I wasn’t earning great money in my legitimate job back then, so the idea of becoming a freelance drug dealer on the side held some appeal. I was working at a local supermarket, where I held the illustrious title of ‘Chief Dressing Agent’. This mostly involved putting toys and sweets at child-eye height so they’d bug their parents to buy them, or hiding the toilet paper at the back of the store so you have to walk past every other product before you can buy it. We put smaller tiles on the floor in the meat section so the clacking of the wheels of your trolley seems faster and you slow down. That fresh bread smell near the bakery? Are they baking bread all day or did some clever person bottle the smell so we could pump it out? I was sent on biannual training days where, after the name tags and the ice-breaker questions, we had to declare how often we completely changed the layout of our store.

‘Disorient them,’ we were told, ‘spin them round until the only thing they can remember is the word “buy”.’

 The deceptions were manifold.

All of which is to say, there was no moral component to my descision making process at the time. I figured that if it was permissable for me to double the price of selected items and then half them the following week in order to honestly advertise them as ‘half price’, then selling pot to those that wanted it was, at worst, morally grey.

I don’t know what Ian does these days. If this was a dramatic story, he’d have worked to the top of a cocaine empire by now, and if there was going to be a moral he’d be dead or in jail. Probably it’s neither. Probably he quit when the clientele in that small town got too much younger than him. At least one dealer I knew went to University, leaving the business in the hands of his younger brother. Another put her profits towards a little coffee place where you can get a free latte if you intimate darkly what you know about her past.

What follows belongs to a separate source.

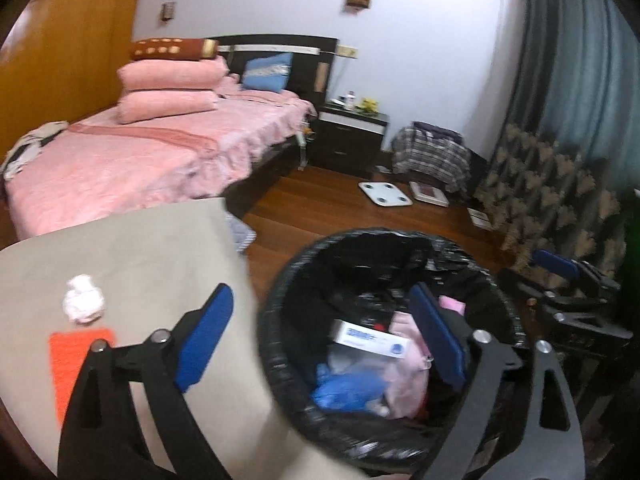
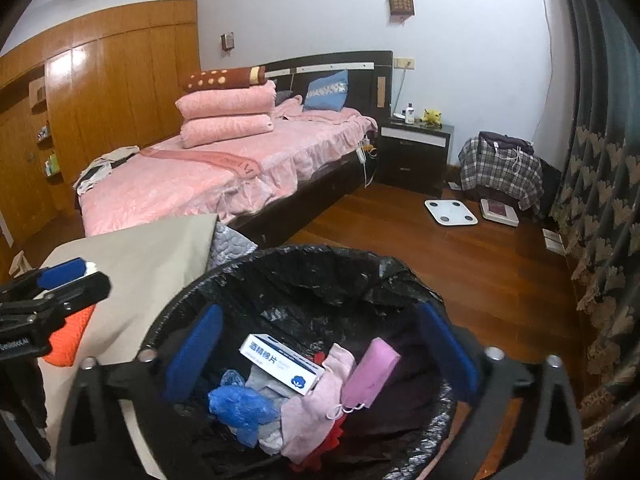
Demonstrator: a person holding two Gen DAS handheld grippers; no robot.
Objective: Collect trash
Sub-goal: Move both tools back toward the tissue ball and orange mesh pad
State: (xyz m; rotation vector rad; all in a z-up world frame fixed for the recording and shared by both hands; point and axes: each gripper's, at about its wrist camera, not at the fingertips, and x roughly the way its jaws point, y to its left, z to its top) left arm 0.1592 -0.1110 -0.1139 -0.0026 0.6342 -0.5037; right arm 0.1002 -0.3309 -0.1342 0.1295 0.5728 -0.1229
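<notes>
Each camera sits just behind its own claw and looks forward and down along the fingers, close above the bin (image 1: 384, 320). The left view has the bin to the right of its claw (image 1: 320, 340) and the tabletop (image 1: 132, 264) to the left; the right view's claw (image 2: 320, 354) hangs directly over it. Both share the bin (image 2: 304, 280), the bed (image 2: 224, 176) and the floor (image 2: 460, 264) beyond, and each catches the other claw at its edge.

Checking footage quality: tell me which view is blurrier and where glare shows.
Left wrist view: softer throughout, curtain and armchair smeared. Right wrist view: sharper, print on the white box readable, glare streak on the wardrobe. Both bend straight lines toward the edges.
</notes>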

I didn’t start selling pot on Ian’s behalf, because I didn’t like the hours or the idea of having a quota. It was a hobby that I didn’t particularly want to monetise, and I’m glad I kept it that way. I was strictly pro bono.

The Sellafield Cull

Matt was trying to sound polite, but the steady drumming of rain on the small hut’s tin roof meant he was having to shout down the phone to be heard. He rolled his eyes at Kevin, who smirked.

‘YES SIR, WE UNDERSTAND OF COURSE BUT… NO, YOU’RE RIGHT, BUT…’

He had been talking for at least a quarter of an hour and it was clear that managment weren’t going to change their minds. Outside the hut some lads down for work experience were huddled under the awning, smoking roll-ups and murmuring darkly about their lot in life.

‘BUT IT’S STILL THE CASE THAT WE’RE NOT TRAINED TO… WELL I’M NOT SAYING INCAPABLE, I’M SAYING UNTRAINED…’

Kevin filled their small electric kettle and stuck his head out the door.

‘Who’s for tea?’

The young lads nodded and handed back their polysteyrene cups for refills.

‘Won’t be long now.’

He put bags in their cups, and in the mugs he and Matt brought from home, ‘Worlds Best Step-Dad’ and ‘Windermere Half-Marathon 2004’. The kettle started it slow chug towards boiling.

‘WELL, IF IT’S DECIDED… NO, THERE’S NOT REALLY ANYTHING ELSE TO SAY ABOUT IT SIR. THANK YOU FOR HEARING ME OUT ANYWAY SIR. WILL DO. GOODBYE.’

Matt pocketed his phone. ‘You’ll never guess what.’

‘We’re going ahead?’

‘We’re bloody going ahead. We’re only bloody doing some other buggers work for the day to save the firm, what, four hundred quid?’ He hissed through his teeth and touched the side of the kettle. ‘Gets slower every bloody day,’ he muttered.

‘Will the lads help out? Are they allowed?’ asked Kevin, heaping sugars into the mugs.

‘Well, I didn’t ask,’ said Matt, ‘because if you don’t ask…’

‘They can’t say no,’ finished Kevin.

‘Right. We’ll take them with us and if management don’t like it, it’s knickers to them cos they didn’t say not to.’

Kevin nodded.

‘Not to mention,’ continued Matt, ‘that the five us can get it done a damn sight quicker than just you and me could.’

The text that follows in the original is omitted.